The answer should hold only the lines from the one containing "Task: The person" through the one containing "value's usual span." in the entries below, copied exactly, without pictures.

Exercise material
********************

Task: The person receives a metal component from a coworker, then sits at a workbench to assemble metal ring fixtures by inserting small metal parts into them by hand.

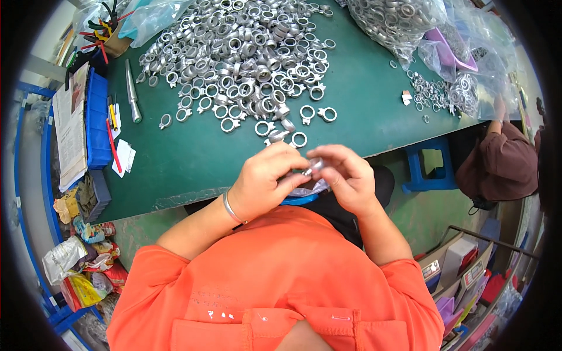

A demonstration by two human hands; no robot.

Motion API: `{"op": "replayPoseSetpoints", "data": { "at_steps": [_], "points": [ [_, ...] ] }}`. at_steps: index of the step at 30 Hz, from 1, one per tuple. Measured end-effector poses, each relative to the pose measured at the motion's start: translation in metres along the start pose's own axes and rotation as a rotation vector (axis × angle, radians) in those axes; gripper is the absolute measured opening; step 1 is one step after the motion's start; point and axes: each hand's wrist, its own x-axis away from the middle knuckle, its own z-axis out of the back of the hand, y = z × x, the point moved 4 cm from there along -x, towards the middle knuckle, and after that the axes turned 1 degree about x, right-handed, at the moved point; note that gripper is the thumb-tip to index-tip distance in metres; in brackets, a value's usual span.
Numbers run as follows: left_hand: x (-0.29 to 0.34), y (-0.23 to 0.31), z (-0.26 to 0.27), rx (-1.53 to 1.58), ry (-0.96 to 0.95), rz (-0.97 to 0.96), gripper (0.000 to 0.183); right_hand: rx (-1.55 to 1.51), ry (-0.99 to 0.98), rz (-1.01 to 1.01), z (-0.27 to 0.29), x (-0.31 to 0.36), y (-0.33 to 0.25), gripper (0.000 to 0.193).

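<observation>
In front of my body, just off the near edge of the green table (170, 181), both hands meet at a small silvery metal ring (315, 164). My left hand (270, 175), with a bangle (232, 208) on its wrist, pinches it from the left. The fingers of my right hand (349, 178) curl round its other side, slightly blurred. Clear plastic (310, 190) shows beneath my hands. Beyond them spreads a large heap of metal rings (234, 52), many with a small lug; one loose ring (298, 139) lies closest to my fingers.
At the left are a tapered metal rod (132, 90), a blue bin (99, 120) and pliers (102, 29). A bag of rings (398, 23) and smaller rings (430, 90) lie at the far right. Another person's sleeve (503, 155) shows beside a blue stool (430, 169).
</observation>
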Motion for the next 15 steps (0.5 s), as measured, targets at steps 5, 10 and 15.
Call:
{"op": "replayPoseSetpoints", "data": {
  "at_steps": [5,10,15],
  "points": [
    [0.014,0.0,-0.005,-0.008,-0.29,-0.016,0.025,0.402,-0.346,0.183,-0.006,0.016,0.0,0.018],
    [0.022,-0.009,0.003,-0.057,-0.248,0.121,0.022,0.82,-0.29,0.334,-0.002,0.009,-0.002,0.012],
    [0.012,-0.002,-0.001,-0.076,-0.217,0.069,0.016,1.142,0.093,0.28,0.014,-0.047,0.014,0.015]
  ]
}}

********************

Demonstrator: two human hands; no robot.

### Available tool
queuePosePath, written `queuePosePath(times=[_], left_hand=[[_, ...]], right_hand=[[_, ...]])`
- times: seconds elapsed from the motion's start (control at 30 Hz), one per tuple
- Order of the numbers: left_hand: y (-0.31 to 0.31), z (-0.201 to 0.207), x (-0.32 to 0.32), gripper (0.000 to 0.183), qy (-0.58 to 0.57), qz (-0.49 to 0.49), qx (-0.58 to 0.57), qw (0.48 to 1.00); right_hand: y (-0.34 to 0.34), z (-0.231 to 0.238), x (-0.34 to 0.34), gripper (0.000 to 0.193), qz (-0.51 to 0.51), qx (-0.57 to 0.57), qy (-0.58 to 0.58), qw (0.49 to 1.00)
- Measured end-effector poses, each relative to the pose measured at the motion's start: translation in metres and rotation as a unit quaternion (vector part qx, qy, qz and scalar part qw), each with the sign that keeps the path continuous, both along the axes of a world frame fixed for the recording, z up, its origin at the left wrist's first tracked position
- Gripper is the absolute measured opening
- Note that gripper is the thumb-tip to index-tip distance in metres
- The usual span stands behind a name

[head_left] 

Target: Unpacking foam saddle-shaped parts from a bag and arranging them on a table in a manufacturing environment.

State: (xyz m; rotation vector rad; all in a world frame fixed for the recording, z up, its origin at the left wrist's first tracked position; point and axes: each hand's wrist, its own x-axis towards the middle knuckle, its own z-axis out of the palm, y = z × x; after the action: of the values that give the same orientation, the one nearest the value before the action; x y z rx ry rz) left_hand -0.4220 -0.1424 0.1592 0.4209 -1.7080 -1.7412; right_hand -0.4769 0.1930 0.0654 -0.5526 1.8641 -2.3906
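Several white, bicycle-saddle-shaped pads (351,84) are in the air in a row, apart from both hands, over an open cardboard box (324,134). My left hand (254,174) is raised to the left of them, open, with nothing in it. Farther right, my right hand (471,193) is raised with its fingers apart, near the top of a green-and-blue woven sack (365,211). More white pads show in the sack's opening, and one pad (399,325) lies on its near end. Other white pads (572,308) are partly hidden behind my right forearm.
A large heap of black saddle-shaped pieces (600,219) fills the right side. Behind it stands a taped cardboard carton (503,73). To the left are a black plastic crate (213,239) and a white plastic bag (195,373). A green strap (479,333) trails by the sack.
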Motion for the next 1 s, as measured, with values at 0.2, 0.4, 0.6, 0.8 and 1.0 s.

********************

Exercise result
Task: The person receives a metal component from a coworker, then sits at a workbench to assemble metal ring fixtures by inserting small metal parts into them by hand.


A demonstration by two human hands; no robot.

Motion API: `{"op": "replayPoseSetpoints", "data": { "at_steps": [_], "points": [ [_, ...] ] }}`. at_steps: index of the step at 30 Hz, from 1, one per tuple. Measured end-effector poses, each relative to the pose measured at the motion's start: translation in metres along the start pose's own axes and rotation as a rotation vector (axis × angle, radians) in those axes; gripper is the absolute measured opening; step 1 is one step after the motion's start; point and axes: each hand's wrist, its own x-axis away from the middle knuckle, its own z-axis out of the back of the hand, y = z × x, the point moved 4 cm from there along -x, towards the middle knuckle, and after that the axes turned 1 degree about x, right-handed, at the moved point; note that gripper is the thumb-tip to index-tip distance in metres; in brackets, a value's usual span.

Here the answer is complete.